**Problem to work on**
Print each line of the listing once more, precisely as given.

**Material provided**
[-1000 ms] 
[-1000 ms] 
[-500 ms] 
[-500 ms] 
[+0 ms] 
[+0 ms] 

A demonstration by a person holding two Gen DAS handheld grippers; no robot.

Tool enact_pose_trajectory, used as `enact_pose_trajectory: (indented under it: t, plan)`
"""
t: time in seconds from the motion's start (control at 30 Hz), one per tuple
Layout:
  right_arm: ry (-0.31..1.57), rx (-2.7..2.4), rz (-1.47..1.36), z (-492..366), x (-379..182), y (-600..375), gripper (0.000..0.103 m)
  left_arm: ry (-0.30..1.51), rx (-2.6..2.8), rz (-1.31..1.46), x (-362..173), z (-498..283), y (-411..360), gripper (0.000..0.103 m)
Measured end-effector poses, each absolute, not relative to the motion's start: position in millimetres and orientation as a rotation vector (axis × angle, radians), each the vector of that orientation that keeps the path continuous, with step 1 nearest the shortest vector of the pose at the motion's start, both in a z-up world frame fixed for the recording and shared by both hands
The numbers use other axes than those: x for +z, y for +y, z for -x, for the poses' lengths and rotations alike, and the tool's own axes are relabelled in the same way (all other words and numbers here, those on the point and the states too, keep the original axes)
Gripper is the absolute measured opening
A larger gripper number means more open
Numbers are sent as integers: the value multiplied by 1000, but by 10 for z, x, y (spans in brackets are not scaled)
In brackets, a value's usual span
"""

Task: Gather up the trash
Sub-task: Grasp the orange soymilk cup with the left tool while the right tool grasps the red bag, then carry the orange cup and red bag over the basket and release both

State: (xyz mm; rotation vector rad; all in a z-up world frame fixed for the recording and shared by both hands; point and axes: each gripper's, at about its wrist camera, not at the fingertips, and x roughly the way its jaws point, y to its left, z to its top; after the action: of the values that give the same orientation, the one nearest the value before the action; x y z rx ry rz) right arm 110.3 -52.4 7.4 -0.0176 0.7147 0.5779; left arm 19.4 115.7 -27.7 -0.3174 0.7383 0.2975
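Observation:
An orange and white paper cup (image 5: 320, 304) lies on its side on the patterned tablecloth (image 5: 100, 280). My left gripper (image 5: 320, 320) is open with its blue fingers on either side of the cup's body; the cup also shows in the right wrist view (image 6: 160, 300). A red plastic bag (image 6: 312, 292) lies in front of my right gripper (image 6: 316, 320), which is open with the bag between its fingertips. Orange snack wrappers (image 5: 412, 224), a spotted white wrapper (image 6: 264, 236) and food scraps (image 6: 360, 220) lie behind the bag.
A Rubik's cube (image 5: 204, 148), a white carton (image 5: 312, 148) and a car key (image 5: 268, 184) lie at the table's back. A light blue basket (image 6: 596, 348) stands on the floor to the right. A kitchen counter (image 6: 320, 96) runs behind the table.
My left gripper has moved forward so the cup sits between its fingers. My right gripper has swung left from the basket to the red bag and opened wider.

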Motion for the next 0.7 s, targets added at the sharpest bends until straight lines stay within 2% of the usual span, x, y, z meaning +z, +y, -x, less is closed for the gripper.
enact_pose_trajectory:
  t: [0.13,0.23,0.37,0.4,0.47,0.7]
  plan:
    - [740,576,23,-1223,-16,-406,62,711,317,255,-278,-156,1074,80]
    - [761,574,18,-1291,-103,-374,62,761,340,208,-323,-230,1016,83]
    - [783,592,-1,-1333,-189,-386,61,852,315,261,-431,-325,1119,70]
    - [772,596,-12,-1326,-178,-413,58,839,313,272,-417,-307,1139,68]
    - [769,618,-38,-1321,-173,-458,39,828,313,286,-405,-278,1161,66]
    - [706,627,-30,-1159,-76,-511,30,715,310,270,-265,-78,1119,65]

**Reply to the exercise**
[-1000 ms] 
[-1000 ms] 
[-500 ms] 
[-500 ms] 
[+0 ms] 
[+0 ms] 

A demonstration by a person holding two Gen DAS handheld grippers; no robot.

Tool enact_pose_trajectory, used as `enact_pose_trajectory: (indented under it: t, plan)`
"""
t: time in seconds from the motion's start (control at 30 Hz), one per tuple
Layout:
  right_arm: ry (-0.31..1.57), rx (-2.7..2.4), rz (-1.47..1.36), z (-492..366), x (-379..182), y (-600..375), gripper (0.000..0.103 m)
  left_arm: ry (-0.30..1.51), rx (-2.6..2.8), rz (-1.31..1.46), x (-362..173), z (-498..283), y (-411..360), gripper (0.000..0.103 m)
Measured end-effector poses, each absolute, not relative to the motion's start: position in millimetres and orientation as a rotation vector (axis × angle, radians), each the vector of that orientation that keeps the path continuous, with step 1 nearest the shortest vector of the pose at the motion's start, both in a z-up world frame fixed for the recording and shared by both hands
The numbers use other axes than those: x for +z, y for +y, z for -x, for the poses' lengths and rotations alike, and the tool's own axes are relabelled in the same way (all other words and numbers here, those on the point and the states too, keep the original axes)
Gripper is the absolute measured opening
A larger gripper number means more open
Numbers are sent as integers: the value multiplied by 1000, but by 10 for z, x, y (spans in brackets are not scaled)
In brackets, a value's usual span
"""

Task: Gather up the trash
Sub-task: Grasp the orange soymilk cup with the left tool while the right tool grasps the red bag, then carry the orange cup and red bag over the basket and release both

State: (xyz mm; rotation vector rad; all in a z-up world frame fixed for the recording and shared by both hands; point and axes: each gripper's, at about its wrist camera, not at the fingertips, and x roughly the way its jaws point, y to its left, z to its top; after the action: of the values that give the same orientation, the one nearest the value before the action; x y z rx ry rz) right arm 110.3 -52.4 7.4 -0.0176 0.7147 0.5779; left arm 19.4 115.7 -27.7 -0.3174 0.7383 0.2975
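Observation:
An orange and white paper cup (image 5: 320, 304) lies on its side on the patterned tablecloth (image 5: 100, 280). My left gripper (image 5: 320, 320) is open with its blue fingers on either side of the cup's body; the cup also shows in the right wrist view (image 6: 160, 300). A red plastic bag (image 6: 312, 292) lies in front of my right gripper (image 6: 316, 320), which is open with the bag between its fingertips. Orange snack wrappers (image 5: 412, 224), a spotted white wrapper (image 6: 264, 236) and food scraps (image 6: 360, 220) lie behind the bag.
A Rubik's cube (image 5: 204, 148), a white carton (image 5: 312, 148) and a car key (image 5: 268, 184) lie at the table's back. A light blue basket (image 6: 596, 348) stands on the floor to the right. A kitchen counter (image 6: 320, 96) runs behind the table.
My left gripper has moved forward so the cup sits between its fingers. My right gripper has swung left from the basket to the red bag and opened wider.
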
Motion for the next 0.7 s, targets added at the sharpest bends until straight lines stay within 2% of the usual span, x, y, z meaning +z, +y, -x, less is closed for the gripper.
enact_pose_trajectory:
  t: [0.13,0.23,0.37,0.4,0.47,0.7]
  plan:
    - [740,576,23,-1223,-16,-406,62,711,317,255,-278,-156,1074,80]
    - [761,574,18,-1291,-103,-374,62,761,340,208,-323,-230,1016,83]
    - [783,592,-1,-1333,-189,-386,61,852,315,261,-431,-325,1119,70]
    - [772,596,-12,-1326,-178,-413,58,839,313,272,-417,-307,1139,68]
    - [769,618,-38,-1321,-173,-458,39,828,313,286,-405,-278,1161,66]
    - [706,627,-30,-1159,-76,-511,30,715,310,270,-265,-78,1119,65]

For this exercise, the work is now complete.